Now, what is God’s word to those of us who have been baptized as believers by immersion? The Lord wants you to understand why you did what you did. He wants you to know that your baptism did not save your soul—it just got you wet. If you have not asked Jesus Christ to forgive your sins and become your Savior, you need to make that crucial decision today. Baptism tells people you are a Christian—it does not make you one.
And the Father wants you to know that he expects you to live your faith as publicly as when you announced it through baptism. Every day is a baptistery; every person you meet is sitting in the congregation watching to see if you’ll enter the waters of faith. Who is the last lost person for whom you prayed? When last did you speak a spiritual word to someone? Invite someone to church? Invite someone to Christ? Who has been baptized because of you? Who will be in heaven because of you?

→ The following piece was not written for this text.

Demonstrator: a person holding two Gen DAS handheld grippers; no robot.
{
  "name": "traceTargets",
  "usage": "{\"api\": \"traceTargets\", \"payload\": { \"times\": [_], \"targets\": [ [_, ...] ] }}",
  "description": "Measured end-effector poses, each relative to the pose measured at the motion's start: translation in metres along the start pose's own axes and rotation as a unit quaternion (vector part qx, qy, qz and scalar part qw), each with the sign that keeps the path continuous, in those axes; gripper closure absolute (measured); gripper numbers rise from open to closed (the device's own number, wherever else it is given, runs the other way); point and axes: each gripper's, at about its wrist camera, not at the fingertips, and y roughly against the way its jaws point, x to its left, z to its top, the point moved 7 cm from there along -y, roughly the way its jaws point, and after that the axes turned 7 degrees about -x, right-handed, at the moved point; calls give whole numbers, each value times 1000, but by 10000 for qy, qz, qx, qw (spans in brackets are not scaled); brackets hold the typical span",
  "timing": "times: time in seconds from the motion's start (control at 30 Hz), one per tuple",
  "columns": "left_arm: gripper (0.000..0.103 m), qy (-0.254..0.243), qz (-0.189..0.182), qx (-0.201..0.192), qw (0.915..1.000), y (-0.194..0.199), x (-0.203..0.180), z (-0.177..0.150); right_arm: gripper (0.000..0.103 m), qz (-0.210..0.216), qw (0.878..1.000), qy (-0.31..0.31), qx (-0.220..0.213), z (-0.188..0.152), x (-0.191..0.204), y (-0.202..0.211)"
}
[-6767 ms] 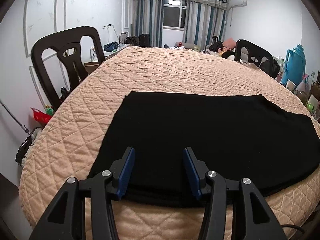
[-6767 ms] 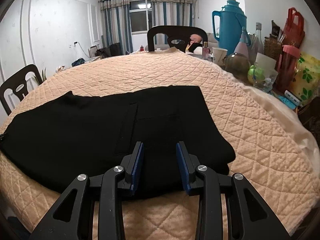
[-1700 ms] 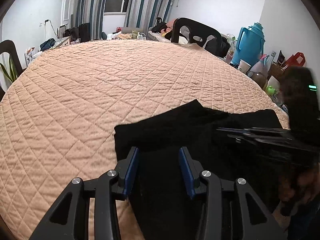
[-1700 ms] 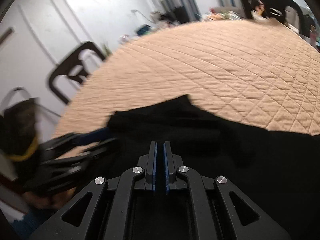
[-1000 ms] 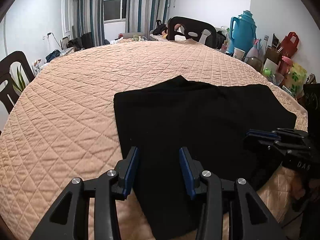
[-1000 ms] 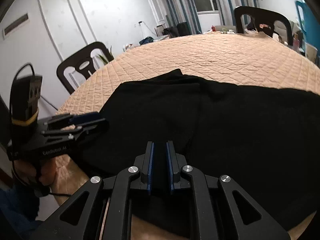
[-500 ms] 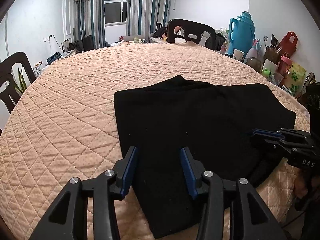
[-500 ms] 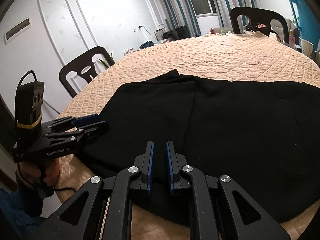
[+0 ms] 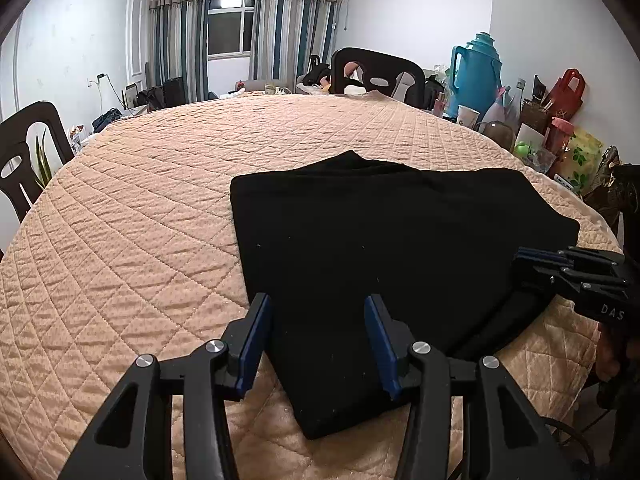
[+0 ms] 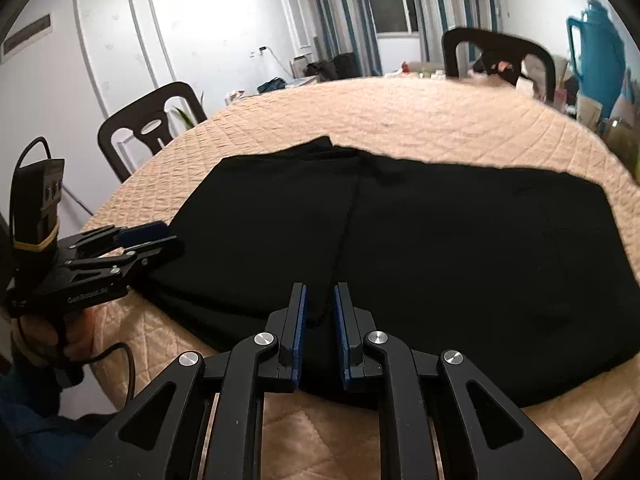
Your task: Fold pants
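The black pants (image 9: pixel 384 248) lie folded flat on the quilted beige table cover (image 9: pixel 132 232); they also fill the middle of the right wrist view (image 10: pixel 440 240). My left gripper (image 9: pixel 318 320) is open and empty, its blue-padded fingers over the near left corner of the pants. It shows at the left of the right wrist view (image 10: pixel 140 236). My right gripper (image 10: pixel 319 312) is partly open and empty above the near edge of the pants. It shows at the right of the left wrist view (image 9: pixel 536 258).
Dark chairs stand at the table's far side (image 9: pixel 376 72) and left (image 9: pixel 24 152). A blue thermos jug (image 9: pixel 476 72), cups and bags crowd the right edge. A cable (image 10: pixel 120 360) hangs from the left gripper's handle.
The right gripper's jaws have opened wider and it has drawn back a little from the pants. The left gripper stays open and has barely moved.
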Motion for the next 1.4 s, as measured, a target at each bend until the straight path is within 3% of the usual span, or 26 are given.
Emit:
{"api": "traceTargets", "payload": {
  "times": [0.13, 0.23, 0.63, 0.97, 1.27, 1.4],
  "targets": [
    [52, 79, -50, -11, 10000, 0, 1, 0, 89, 122, 9997, 127, -174, 4, 9, 2],
    [52, 53, -30, -6, 10000, 0, 1, -1, 89, 44, 9998, 186, 13, -4, 6, -10],
    [52, 35, 28, 47, 10000, -2, 0, 2, 89, -38, 10000, 31, -29, -5, -8, 2],
    [52, 274, 289, 2, 9992, 0, 19, 7, 89, -502, 9978, -379, -228, -2, -46, 16],
    [52, 388, 203, 166, 9989, -8, 21, 1, 89, -799, 9907, -960, -532, 1, -98, 36],
    [52, 399, 192, 146, 9989, -8, 21, 1, 86, -1416, 9822, -1072, -609, 0, -121, 52]
  ]
}}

It took very little courage for me to be baptized on a Sunday while in high school. It took a great deal of courage for me to make public my faith in high school on Monday. It still does.
I think of Marilyn Davis, the stroke victim who came to Christ and was baptized in our church a few months ago. She covered her tracheotomy when I poured water over her head, because if water got in her lungs she could have died. I think of Sue White, the emphysema patient who was baptized in our church a few years ago. She wore her oxygen down the steps into the baptistery, took it off, was baptized, and put it back on.
I remember a woman I baptized in Cuba. Her husband carried her into the lake, so I assumed she could not swim. After I baptized her I handed her back to him. He picked her up out of the water. And then I saw that she had only one leg.
I think of a teenage girl I saw baptized in Malaysia. Her father told her if she was ever baptized as a Christian, she could never go home again. So she brought her luggage to her baptism.
When last did it cost you something to make your Sunday baptism public on Monday? There is no greater privilege, responsibility, or joy.